JANUARY 4, 1978 Pinochet holds a National Consultation, "in defense of the dignity of Chile," which takes place one week after it is first announced, on December 27. The electorate is asked to reject the United Nations’ resolution condemning human rights violation in Chile. The voter is asked whether he "supports the president in his defense of the dignity of Chile and reaffirms the legitimacy of the government of the republic... or whether, to the contrary, he supports the resolution of the United Nations and its intention to impose our future destiny on us from abroad." The final vote results were 75% yes, 20% no, and 5% annulled.

The Consultation vote is held with no guarantees of fairness: among other things, voter registration lists had been destroyed following the coup and, according to Americas Watch, the Consultation is held in a climate of "extreme brutality and fear under a state of siege in which civil liberties were radically restricted." Indeed, even the Air Force, the Navy and the Comptroller General object to the balloting procedure. Nevertheless, Pinochet interprets the results as a legitimization of the regime’s policies.

 

JANUARY 10, 1978 Fourteen Christian Democratic Party (PDC) leaders are relegated to northern Chile for taking part in an illegal meeting November 16, 1977. Relegations are carried out in a climate of intense nationalism and anti-pluralism following the Consultation.

 

MARCH 1, 1978 Photographs of Juan Williams Rose and Alejandro Romeral Jara allegedly implicated in the murder of UP minister Orlando Letelier and his secretary Ronnie Moffit are published in Chilean newspapers.
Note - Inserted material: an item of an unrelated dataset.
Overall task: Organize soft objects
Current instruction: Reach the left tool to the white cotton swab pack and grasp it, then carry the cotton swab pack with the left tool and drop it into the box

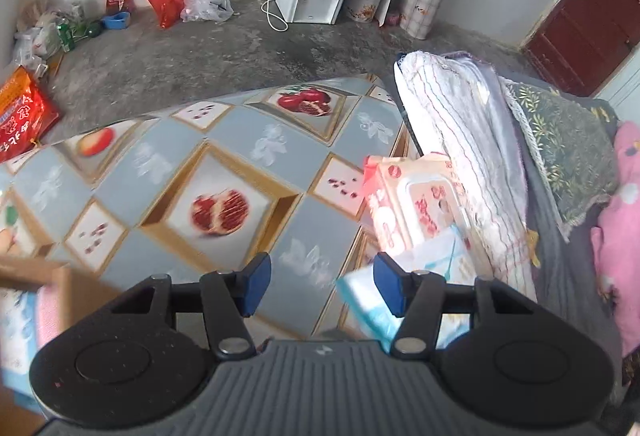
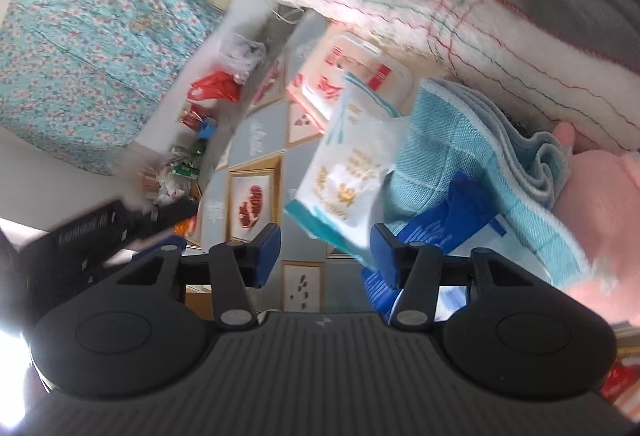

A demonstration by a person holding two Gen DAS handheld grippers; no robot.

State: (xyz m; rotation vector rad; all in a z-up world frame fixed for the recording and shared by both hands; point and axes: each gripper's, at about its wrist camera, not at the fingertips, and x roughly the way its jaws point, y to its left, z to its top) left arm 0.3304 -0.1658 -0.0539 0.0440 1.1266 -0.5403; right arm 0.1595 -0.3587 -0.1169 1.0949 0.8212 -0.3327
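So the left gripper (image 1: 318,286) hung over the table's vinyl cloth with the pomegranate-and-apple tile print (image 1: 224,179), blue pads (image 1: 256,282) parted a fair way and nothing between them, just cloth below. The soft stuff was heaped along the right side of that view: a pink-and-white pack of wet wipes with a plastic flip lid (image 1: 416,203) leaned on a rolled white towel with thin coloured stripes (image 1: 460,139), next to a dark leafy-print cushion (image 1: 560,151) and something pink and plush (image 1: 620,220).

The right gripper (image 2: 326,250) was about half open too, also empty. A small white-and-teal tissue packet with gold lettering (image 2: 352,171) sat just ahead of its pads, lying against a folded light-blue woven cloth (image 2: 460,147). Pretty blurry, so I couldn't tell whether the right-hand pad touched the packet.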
The following day, anonymous readers declare that the Williams Rose photos are actually of Michael Townley, US citizen and former member of Patria y Libertad, a rightist paramilitary group which opposed the Popular Unity government. Later, the other photograph is identified as being that of Army Captain Armando Fernández Larios, a DINA member since 1975, who is a close collaborator of Arellano Stark. Throughout March, the Letelier-Moffit murder case evolves, with the designation of a special prosecutor to investigate the possible falsification of passports for Townley et al. US Attorney General Eugene Propper arrives in Chile toward the end of March.

 

APRIL 8, 1978 Michael Townley is expelled from Chile. During this month, Gen. Manuel Contreras, in charge of the DINA at the time of the Letelier-Moffit murders, voluntarily resigns from the Army.

 

APRIL 19, 1978 An Amnesty Law is declared. The Decree Law drafted by Justice Minister Mónica Madariaga, pardons all individuals who committed crimes between September 11, 1973 and March 10, 1978, that is, throughout the state of siege period. This law includes authors of crimes, their accomplices and those who covered up crime. In effect, it shields from prosecution all those who committed human rights violations throughout the five-year period. It also benefits some political prisoners, sentenced throughout that period, and who are granted amnesty. Interior Minister Sergio Fernández, appointed April 14, describes it as "the beginning of national reconciliation." The law specifically excludes those eventually found responsible for the 1976 Letelier-Moffit murders.

 

MAY 22, 1978 Relatives of the disappeared stage a hunger strike to pressure the regime to reveal the whereabouts of their loved ones, missing from the moment they were arrested by security forces. The strike takes place in locations belonging to the Catholic Church and lasts a total of 17 days. In response, Interior Minister Sergio Fernández says, "We were and we are almost in a process of war. In any war people disappear and nobody asks for, nor does anybody give, explanations."

 

JULY 8, 1978 The Washington Post suggests that Pinochet is involved in the Letelier-Moffit murder.

 

JULY 24, 1978 Gen. Gustavo Leigh is demoted. General Augusto Pinochet, and the other two Junta members, Generals Jose Toribio Merino and César Mendoza accuse him of "backtracking on numerous occasions on the principles that inspired the September 11 movement," in reference to the military coup. Indeed, Leigh had strongly opposed the National Consultation the previous year. His demotion is sparked off by an interview with an Italian journal in which he openly expresses his discrepancies with the absolutely totalitarian nature of the regime. He goes as far as to say that he supports the existence of leftist political parties "in the same manner as the Swedish do," adding that the Chilean experience proved "ideas cannot be abolished through decree laws." Leigh is replaced by Gen. Fernando Matthei, who had been Health Minister until then.

 

AUGUST 1, 1978 The U.S. ’ courts request the extradition of Manuel Contreras, Pedro Espinoza and Fernández Larios, believing them to be involved in the murder of Letelier and Moffit.

 

SEPTEMBER 1978 The Vicaria de la Solidaridad (Vicaria) announces the existence of 613 proven cases of disappearances after arrest by security forces. The report, which took one year to draft, is submitted to Cardinal Raúl Silva Henríquez.

 

OCTOBER 19, 1978 Seven labor confederations representing 550 trade unions are forced to close by the regime.

 

NOVEMBER 9, 1978 The Episcopate Permanent Committee issues a harsh declaration on human rights and the disappeared in Chile. Those that are disappeared, said the declaration, "must be presumed to have been detained by the government’s security forces... we have reached the conclusion that the government will not conduct an in-depth investigation into what happened." The declaration added, "We are sorry to say that we have also reached the conclusion that many, if not all the disappeared, have died outside the bounds of the law."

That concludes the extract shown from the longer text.